Infrasound: “Trespass” in Falmouth, VATech Planned Research
In a Technical Memo issued by the lead investigator of a recent infrasound study, Noise Control Engineering states in no uncertain terms what Neil and Betsy Andersen of Falmouth have known since late in 2010–
Based on our experience, NCE can unequivocally state that the infrasonic signature captured inside the Andersen residence with the wind turbines operational is 100% attributable to one or both of the Town’s Wind Turbines. To put the conclusions more commonly, this study finds that the wind turbine(s) produce acoustic emissions which are “acoustically trespassing” into the Andersen home.
The study report is dated February 27, 2015 and will enter the record for the Andersens’ nuisance lawsuit against the town of Falmouth. Judge Christopher J. Muse had issued a ruling in November 2013, requiring the town to turn off its two turbines for 12 hours each night.
The study Michael Bahtiarian performed for this lawsuit follows a string of studies on the emissions wind turbines produce below the threshold of human hearing. Infrasound was studied at the Shirley Wind Project in Wisconsin in 2012. Since then, acoustician Steven Cooper’s 2015 study at the Cape Bridgewater Project in Australia also addressed infrasound. To date, the MassDEP has not been willing to act on infrasound and low frequency noise.*
In this video, Jorge Arenas states that “low frequency can be transported a lot of miles from the source to the receiver.” “So low frequency noise is very difficult to reduce and to control and to mitigate.”
Arenas, a faculty member in the Universidad Austral de Chile’s College of Engineering Sciences, is director of its Institute of Acoustics. He will be a collaborator with Virginia Tech’s Ricardo Burdisso, a professor of mechanical engineering in Blacksburg VA. The collaboration announced on March 30th, will include analysis of health effects at a wind project in Chile. Andrea Brunais reported this piece for “Outreach and International Affairs,” a production of Virginia Tech.
The goal of this research is to mitigate turbine emissions, according to the VA Tech piece, “Stormy Weather Ahead for Wind Farms?”
The interaction of blades with air “is a very challenging research problem,” Arenas continues. It would be “nice if we can predict the noise from the wind farms because there are no models–precise models–to do that.”
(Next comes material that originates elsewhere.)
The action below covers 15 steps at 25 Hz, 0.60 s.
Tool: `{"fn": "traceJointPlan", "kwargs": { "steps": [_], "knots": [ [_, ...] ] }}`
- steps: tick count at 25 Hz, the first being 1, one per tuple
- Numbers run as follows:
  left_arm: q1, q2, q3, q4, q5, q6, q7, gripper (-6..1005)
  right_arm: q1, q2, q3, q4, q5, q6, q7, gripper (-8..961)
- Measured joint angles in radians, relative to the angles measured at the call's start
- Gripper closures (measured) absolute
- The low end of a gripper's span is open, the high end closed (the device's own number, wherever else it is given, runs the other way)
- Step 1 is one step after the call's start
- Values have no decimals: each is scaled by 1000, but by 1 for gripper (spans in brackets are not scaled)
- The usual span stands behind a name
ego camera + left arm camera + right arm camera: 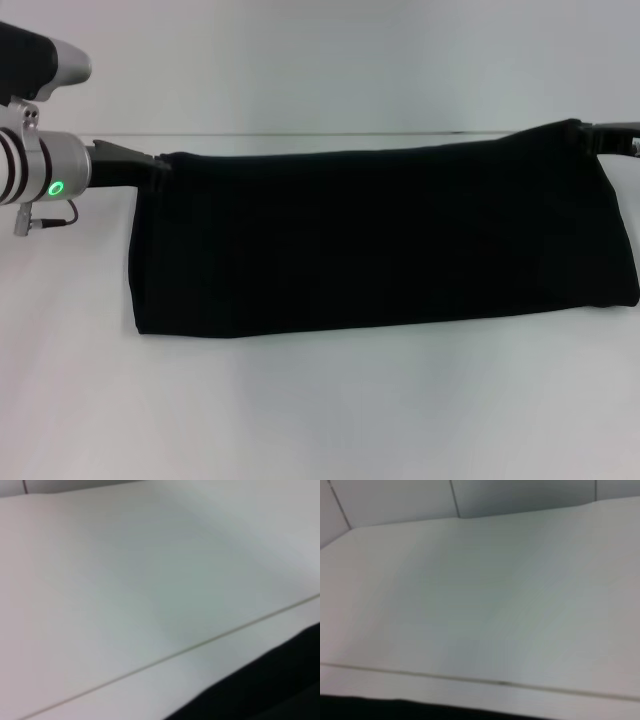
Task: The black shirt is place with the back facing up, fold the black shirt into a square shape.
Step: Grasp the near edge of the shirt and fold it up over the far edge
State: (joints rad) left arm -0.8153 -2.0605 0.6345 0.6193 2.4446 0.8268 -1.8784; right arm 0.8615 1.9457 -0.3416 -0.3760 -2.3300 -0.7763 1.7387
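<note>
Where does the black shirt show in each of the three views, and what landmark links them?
Head view: the shirt spans the middle as a wide black band, left gripper and right gripper at its far corners.
Left wrist view: only a black corner at the picture's lower right.
Right wrist view: a thin black strip along the bottom edge.
Shared landmark: the table seam just beyond the shirt.
</note>
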Motion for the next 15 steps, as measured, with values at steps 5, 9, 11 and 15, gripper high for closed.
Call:
{"fn": "traceJointPlan", "kwargs": {
  "steps": [5,9,11,15],
  "knots": [
    [-7,0,-1,-2,-4,-29,0,956,29,9,-6,1,0,65,0,922],
    [-17,0,0,-4,-4,-51,-1,954,43,18,-7,4,0,99,-7,923],
    [-23,0,0,-11,-4,-58,-1,953,48,19,-7,14,0,119,-9,923],
    [-33,-1,-1,-33,-4,-89,2,952,57,22,-16,38,0,152,-16,923]
  ]
}}
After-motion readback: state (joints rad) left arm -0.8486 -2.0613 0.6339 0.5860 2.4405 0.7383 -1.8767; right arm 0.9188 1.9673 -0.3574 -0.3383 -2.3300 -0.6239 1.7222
Photo Credit: Laura J. Gardner/The Journal Gazette, via Associated Press). Wind turbines that collect renewable energy, set in a pasture in Van Wert County, Ohio, are visible for miles.
The “stormy weather” of the title relates to the concerns of residents, whose voices were heard in Ohio last year when legislators prescribed a quarter-mile setback from property lines. This was compounded when the state put the brakes on accepting new projects while it awaits a legislative panel review of its renewable standard, according to Associated Press reporter John Seewer (New rules cloud future for large-scale wind farms in Ohio, 2/14/15). He reported, “West Virginia’s governor signed a bill this month that eliminates its standards.” Groups in other states are trying to convince their governments to remove their energy standards and, with them, the incentives that attract large wind project developers.
“In Mason County, on the shore of Lake Michigan, local residents filed a lawsuit claiming Consumers Energy’s Lake Wind Energy Park has caused headaches, sleeplessness, nausea, dizziness, stress, and fatigue since the facility began operating two years ago,” according to Bonner R. Cohen, a senior fellow with the National Center for Public Policy Research (Michigan May Curtail Wind Lawsuits, 2/19/15).
*”Please Note that MassDEP has concluded that the available information on the impact of low frequency sound and infrasound on public health is currently insufficient to develop a noise policy that would apply to low frequency sound and infrasound at this time. MassDEP acknowledges comments received on this issue in response to the health study and will review and consider the latest scientific information on this topic as it becomes available in the future,”
Ken Kimmell, then MassDEP Commissioner, during the first WNTAG meeting on July 18, 2013.